L’hypothèse narrative sous-jacente à toutes ces questions est que l’écart entre les aspirations passées et la représentation des difficultés actuelles est susceptible de révéler un certain nombre de valeurs négligées, elles mêmes à l’origine d'un certain malaise.

Faudrait-il poser ces questions pour tenter de produire une nouvelle explication ? Une de plus ?

Non pas seulement car la force de l’approche narrative est ailleurs :

- Elle permet d’abord d’externaliser le problème, c’est-à-dire sortir d’une voie sans issue où chacun se vit à tour de rôle comme le problème (salariés,direction, managers) pour partager une analyse et se donner la possibilité d’inventer des solutions .Travailler à cette externalisation c’est reconnaître l’existence du problème, condition préalable à tout traitement et ce d’autant que celui ci a été nié pendant des mois. Reconnaître n’amène pas forcément à expliquer mais pose les bases d’un changement possible , d’une nouvelle histoire par rapport à l’histoire dominante.

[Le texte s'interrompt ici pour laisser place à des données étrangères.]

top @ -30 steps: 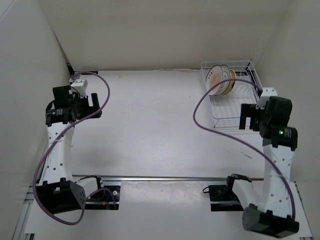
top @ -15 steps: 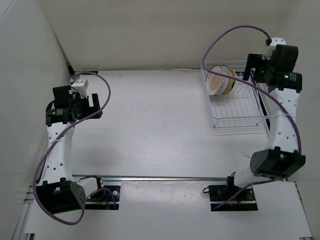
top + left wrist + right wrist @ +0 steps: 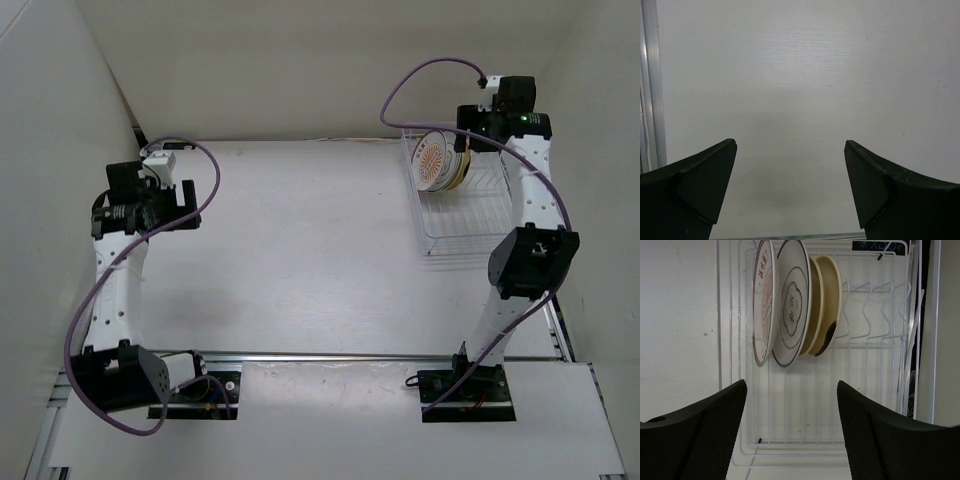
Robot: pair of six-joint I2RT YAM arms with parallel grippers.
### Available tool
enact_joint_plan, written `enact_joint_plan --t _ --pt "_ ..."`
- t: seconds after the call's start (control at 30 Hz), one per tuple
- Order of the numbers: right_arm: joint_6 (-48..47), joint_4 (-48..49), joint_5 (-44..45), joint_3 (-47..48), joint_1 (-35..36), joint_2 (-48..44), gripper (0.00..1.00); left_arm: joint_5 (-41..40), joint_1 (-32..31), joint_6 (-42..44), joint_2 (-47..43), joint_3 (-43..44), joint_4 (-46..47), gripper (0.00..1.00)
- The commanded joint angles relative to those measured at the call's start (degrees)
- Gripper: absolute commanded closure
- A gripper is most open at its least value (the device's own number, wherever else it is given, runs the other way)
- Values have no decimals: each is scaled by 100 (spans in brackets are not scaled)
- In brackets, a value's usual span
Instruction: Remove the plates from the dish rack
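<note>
upper right of the overhead view: white wire dish rack point(image 3: 470, 222) on the counter point(image 3: 300, 230), plates point(image 3: 438, 160) on edge in its upper left corner, packed close and leaning. right arm point(image 3: 535, 195) up along the rack's right side, right jaws at its top end, just right of the plates, over the rack's far rim.

right wrist view: plates in the upper middle of the frame, straight ahead of the gap between the right jaws, clear of both tips. from the left: plate with orange pattern point(image 3: 763, 300), white plate with grey rim point(image 3: 792, 307) and dark marks, then tan plates point(image 3: 830, 295), the last with a dark blotch low on its face. rack wires below and to the right. right jaws parted wide, gripping nothing, touching no plate.

left of the overhead view: left jaws over the counter, well apart from the rack. in the left wrist view spread fully, nothing held.
</note>
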Motion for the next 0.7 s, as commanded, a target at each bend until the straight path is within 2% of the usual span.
enact_joint_plan --t 0.0,0.17,0.3,0.43,0.67 --pt "-51 181 35 502 89 217 24 -195 15 48 656 707 201 0" --pt "-103 234 35 801 212 699 26 7 15 48 1554 1901 148 0" --pt "-103 234 35 969 326 946 29 156 15 48 2135 2465 87 0" --pt "-103 234 35 1074 379 1218 29 437 15 110 2565 2660 34 0" --pt "-103 287 149 1285 432 1649 30 860 15 110 2769 2599 -71 0"
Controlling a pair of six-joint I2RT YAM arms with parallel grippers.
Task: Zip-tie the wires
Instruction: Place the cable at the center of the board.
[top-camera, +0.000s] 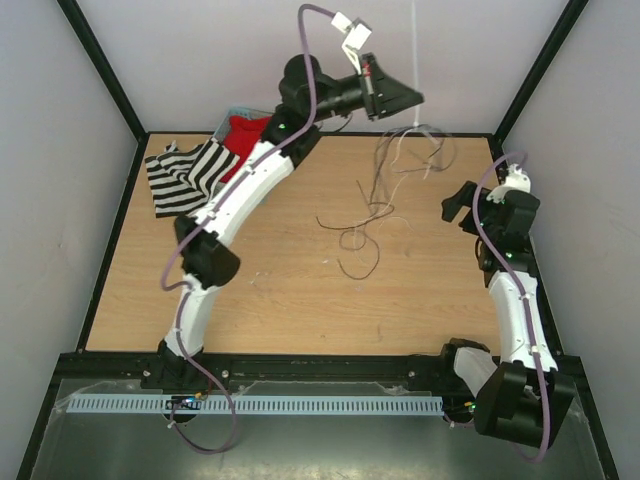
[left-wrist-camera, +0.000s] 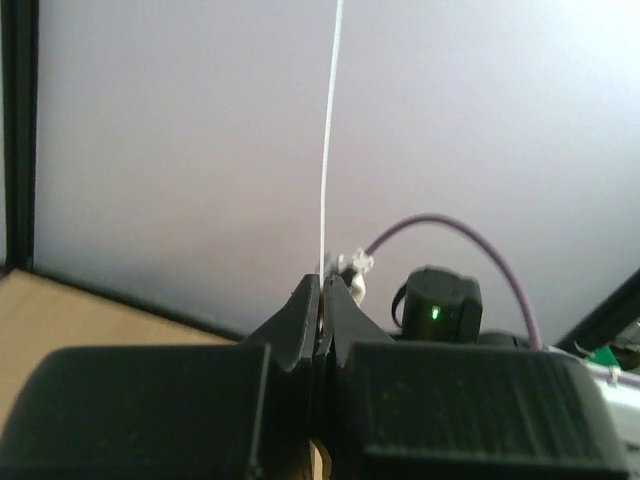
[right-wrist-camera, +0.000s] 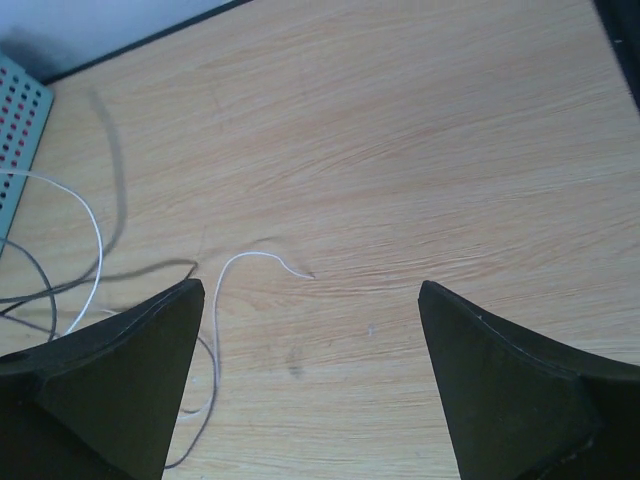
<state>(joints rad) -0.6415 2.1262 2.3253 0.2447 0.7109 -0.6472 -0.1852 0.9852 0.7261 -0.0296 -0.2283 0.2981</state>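
Left gripper (left-wrist-camera: 322, 292) is clamped on the zip tie (left-wrist-camera: 328, 130), its long axis upright above the jaws, raised over the far table (top-camera: 250, 300) edge. I judge the wires (top-camera: 375, 205) below it, nearer the wide-open, empty right gripper (top-camera: 458, 205).

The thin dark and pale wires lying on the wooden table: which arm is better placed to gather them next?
Right, probably. The right hand is open and hangs close beside the thin curling wires, while the left hand is shut on the thin white plastic zip tie, held upright and raised high.
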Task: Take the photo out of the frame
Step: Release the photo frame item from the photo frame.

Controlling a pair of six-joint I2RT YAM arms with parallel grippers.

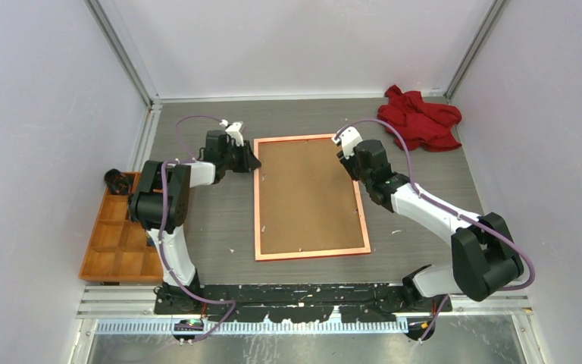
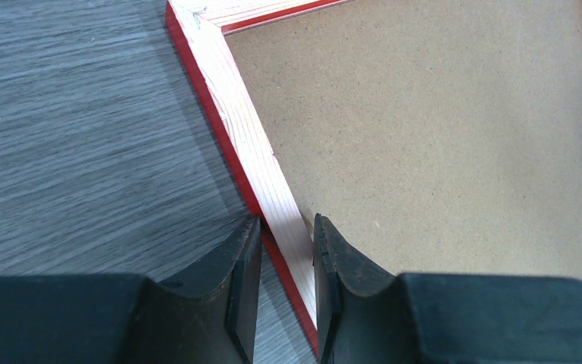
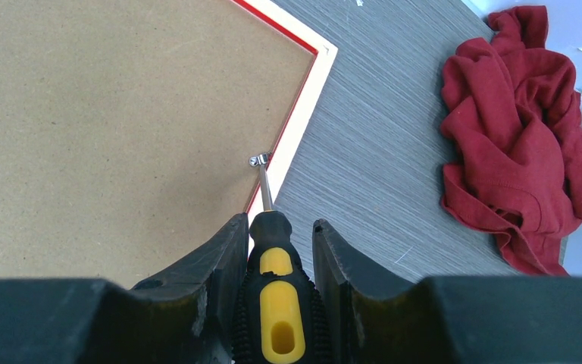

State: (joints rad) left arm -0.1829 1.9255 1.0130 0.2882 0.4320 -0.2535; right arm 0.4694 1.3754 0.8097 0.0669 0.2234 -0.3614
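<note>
Top external, left to right: orange compartment tray (image 1: pixel 118 244) at the table's (image 1: pixel 220 227) left edge, with a small dark object (image 1: pixel 117 180) at its far end, too small to identify. Left gripper (image 1: pixel 252 161) sits at the far left corner of the frame (image 1: pixel 312 252). In the left wrist view its jaws straddle the left rail, one finger (image 2: pixel 244 258) on the outer red edge, the other on the inner side over the board, clenched on the frame. The frame lies flat, back side up, mid-table between the arms, pale pink-orange rim showing. Brown backing board (image 1: pixel 307 197) fills the frame, so the photo can't be seen. Right gripper (image 1: pixel 346 154) is at the frame's far right rail, grasping a screwdriver (image 3: pixel 275 303) with a black and yellow handle. The shaft points forward, its tip on a small metal clip (image 3: pixel 257 160) at the inner edge of the right rail. Crumpled red cloth (image 1: pixel 420 118) lies at the far right corner of the table, well apart from the frame.
</note>
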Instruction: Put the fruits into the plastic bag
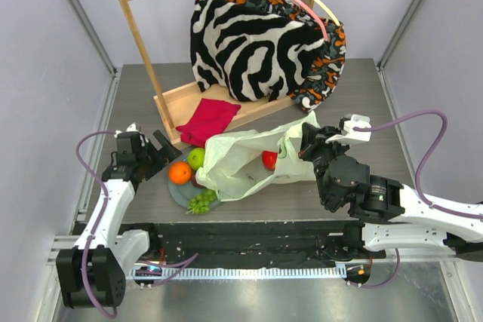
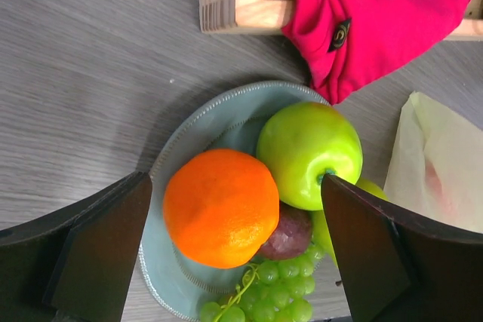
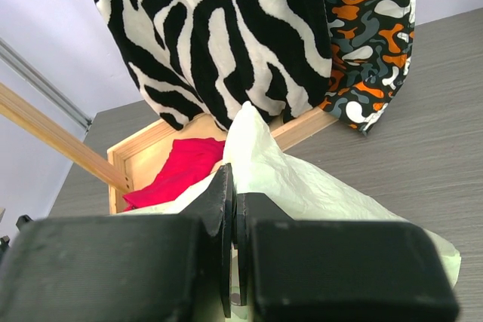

- Elle permet ensuite de relayer une parole vivante, toutes les paroles (salariés, managers, direction) porteuse d’émotions, de souffrance certainement mais peut être aussi de l’espoir de voir l’entreprise se reconstruire. C’est dans ces paroles qu’il sera possible de trouver le sens et l’énergie nécessaires pour reconstruire un futur possible à la portée des uns et des autres.

- C’est enfin mettre chacun face à ses responsabilités dans la mise en œuvre de tout un dispositif narratif où chacun prend sa place pour raconter tout d’abord puis surtout faire émerger les conditions d’une nouvelle histoire, la faire exister.

En conclusion l’approche narrative en entreprise nous aide à mieux comprendre bien sur, mais surtout à construire un cadre d’intervention permettant de reconnaître ce qui c’est passé et de libérer la parole.

Il s’agit ainsi de se donner la possibilité de créer au sein de la « communauté entreprise « une nouvelle histoire, un nouveau modèle collaboratif, plus celui d'un passé ancien qui n'est plus depuis longtemps, plus celui d'un passé récent anxiogène et dépassé mais celui d'un futur possible à la portée de tous.

C'est là tout ce que peut apporter l’approche narrative en entreprise.

C’est là tout ce que l’on peut souhaiter pour le futur de France Télécom.